__What is being asked__. Your job is to retype the whole listing exactly.

━━━━━ The data ━━━━━

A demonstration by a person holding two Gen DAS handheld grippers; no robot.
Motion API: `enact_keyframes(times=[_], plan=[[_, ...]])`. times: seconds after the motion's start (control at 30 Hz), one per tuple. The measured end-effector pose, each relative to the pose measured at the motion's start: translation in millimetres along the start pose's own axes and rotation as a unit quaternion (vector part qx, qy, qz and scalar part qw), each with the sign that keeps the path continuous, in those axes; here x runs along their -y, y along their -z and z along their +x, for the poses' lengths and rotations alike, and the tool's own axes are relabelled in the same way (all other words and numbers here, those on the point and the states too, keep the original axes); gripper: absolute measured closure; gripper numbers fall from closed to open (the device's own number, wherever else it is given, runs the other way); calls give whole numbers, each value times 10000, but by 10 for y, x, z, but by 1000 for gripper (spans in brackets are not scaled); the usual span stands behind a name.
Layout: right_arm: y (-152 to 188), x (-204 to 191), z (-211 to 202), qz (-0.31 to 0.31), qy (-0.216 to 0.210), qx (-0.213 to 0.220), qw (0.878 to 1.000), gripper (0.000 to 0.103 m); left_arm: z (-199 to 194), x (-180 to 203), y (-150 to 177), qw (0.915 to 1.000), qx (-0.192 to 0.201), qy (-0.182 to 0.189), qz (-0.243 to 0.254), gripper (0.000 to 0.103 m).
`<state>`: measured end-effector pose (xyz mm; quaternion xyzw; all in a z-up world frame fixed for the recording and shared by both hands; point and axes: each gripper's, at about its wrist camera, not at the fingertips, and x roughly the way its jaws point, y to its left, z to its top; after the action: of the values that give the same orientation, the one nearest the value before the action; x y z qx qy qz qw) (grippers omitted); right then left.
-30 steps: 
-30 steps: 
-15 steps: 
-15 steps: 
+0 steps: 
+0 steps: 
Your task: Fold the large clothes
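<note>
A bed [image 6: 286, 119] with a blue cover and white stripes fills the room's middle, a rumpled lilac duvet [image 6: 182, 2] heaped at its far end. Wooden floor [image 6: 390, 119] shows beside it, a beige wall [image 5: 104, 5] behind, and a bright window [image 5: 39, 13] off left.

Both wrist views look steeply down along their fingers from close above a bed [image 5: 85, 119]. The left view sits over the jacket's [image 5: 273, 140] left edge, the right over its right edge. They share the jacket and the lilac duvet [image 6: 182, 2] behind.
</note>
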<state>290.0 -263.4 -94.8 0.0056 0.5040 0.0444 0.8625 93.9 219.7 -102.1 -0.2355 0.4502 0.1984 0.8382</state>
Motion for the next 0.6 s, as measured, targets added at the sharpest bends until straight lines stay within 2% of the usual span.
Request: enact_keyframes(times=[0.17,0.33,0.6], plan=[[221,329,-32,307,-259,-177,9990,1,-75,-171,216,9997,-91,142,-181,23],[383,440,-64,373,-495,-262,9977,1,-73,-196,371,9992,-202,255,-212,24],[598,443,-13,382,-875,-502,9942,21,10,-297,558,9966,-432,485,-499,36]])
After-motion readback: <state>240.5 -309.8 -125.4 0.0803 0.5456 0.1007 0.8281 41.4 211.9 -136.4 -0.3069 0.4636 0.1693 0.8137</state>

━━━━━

__Your response__.
A demonstration by a person holding two Gen DAS handheld grippers; no robot.
Motion API: `enact_keyframes(times=[_], plan=[[_, ...]])`. times: seconds after the motion's start (control at 30 Hz), one per tuple. The measured end-effector pose, each relative to the pose measured at the motion's start: translation in millimetres along the start pose's own axes and rotation as a unit quaternion (vector part qx, qy, qz and scalar part qw), each with the sign that keeps the path continuous, in those axes; here x runs along their -y, y along their -z and z along their +x, for the poses' lengths and rotations alike, and the tool's own axes are relabelled in the same way (all other words and numbers here, those on the point and the states too, keep the original axes); gripper: absolute measured closure; gripper numbers fall from closed to open (the device's own number, wherever else it is given, runs the other way); calls give whole numbers, each value times 10000, but by 10 for y, x, z, but by 1000 for gripper (spans in brackets are not scaled); the usual span stands behind a name.
Layout: right_arm: y (-152 to 188), x (-204 to 191), z (-211 to 202), qz (-0.31 to 0.31), qy (-0.216 to 0.210), qx (-0.213 to 0.220), qw (0.878 to 1.000), gripper (0.000 to 0.103 m); left_arm: z (-199 to 194), x (-180 to 203), y (-150 to 177), qw (0.915 to 1.000), qx (-0.192 to 0.201), qy (-0.182 to 0.189), qz (-0.243 to 0.254), gripper (0.000 to 0.103 m).
`<state>`: measured end-effector pose (xyz mm; quaternion xyzw; all in a z-up world frame fixed for the recording and shared by both hands; point and axes: each gripper's, at about its wrist camera, not at the fingertips, and x roughly the way its jaws point, y to its left, z to its top; after the action: of the values that give the same orientation, the one nearest the value before the action; x y z qx qy qz qw) (grippers omitted); right then left.
-30 steps: 
-30 steps: 
-15 steps: 
-15 steps: 
+0 steps: 
+0 steps: 
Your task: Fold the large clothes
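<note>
A bed [image 6: 286, 119] with a blue cover and white stripes fills the room's middle, a rumpled lilac duvet [image 6: 182, 2] heaped at its far end. Wooden floor [image 6: 390, 119] shows beside it, a beige wall [image 5: 104, 5] behind, and a bright window [image 5: 39, 13] off left.

Both wrist views look steeply down along their fingers from close above a bed [image 5: 85, 119]. The left view sits over the jacket's [image 5: 273, 140] left edge, the right over its right edge. They share the jacket and the lilac duvet [image 6: 182, 2] behind.
</note>
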<state>290.0 -263.4 -94.8 0.0056 0.5040 0.0444 0.8625 93.9 219.7 -102.1 -0.2355 0.4502 0.1984 0.8382</state>
Motion for the next 0.6 s, as measured, targets added at the sharpest bends until straight lines stay within 2% of the usual span.
Request: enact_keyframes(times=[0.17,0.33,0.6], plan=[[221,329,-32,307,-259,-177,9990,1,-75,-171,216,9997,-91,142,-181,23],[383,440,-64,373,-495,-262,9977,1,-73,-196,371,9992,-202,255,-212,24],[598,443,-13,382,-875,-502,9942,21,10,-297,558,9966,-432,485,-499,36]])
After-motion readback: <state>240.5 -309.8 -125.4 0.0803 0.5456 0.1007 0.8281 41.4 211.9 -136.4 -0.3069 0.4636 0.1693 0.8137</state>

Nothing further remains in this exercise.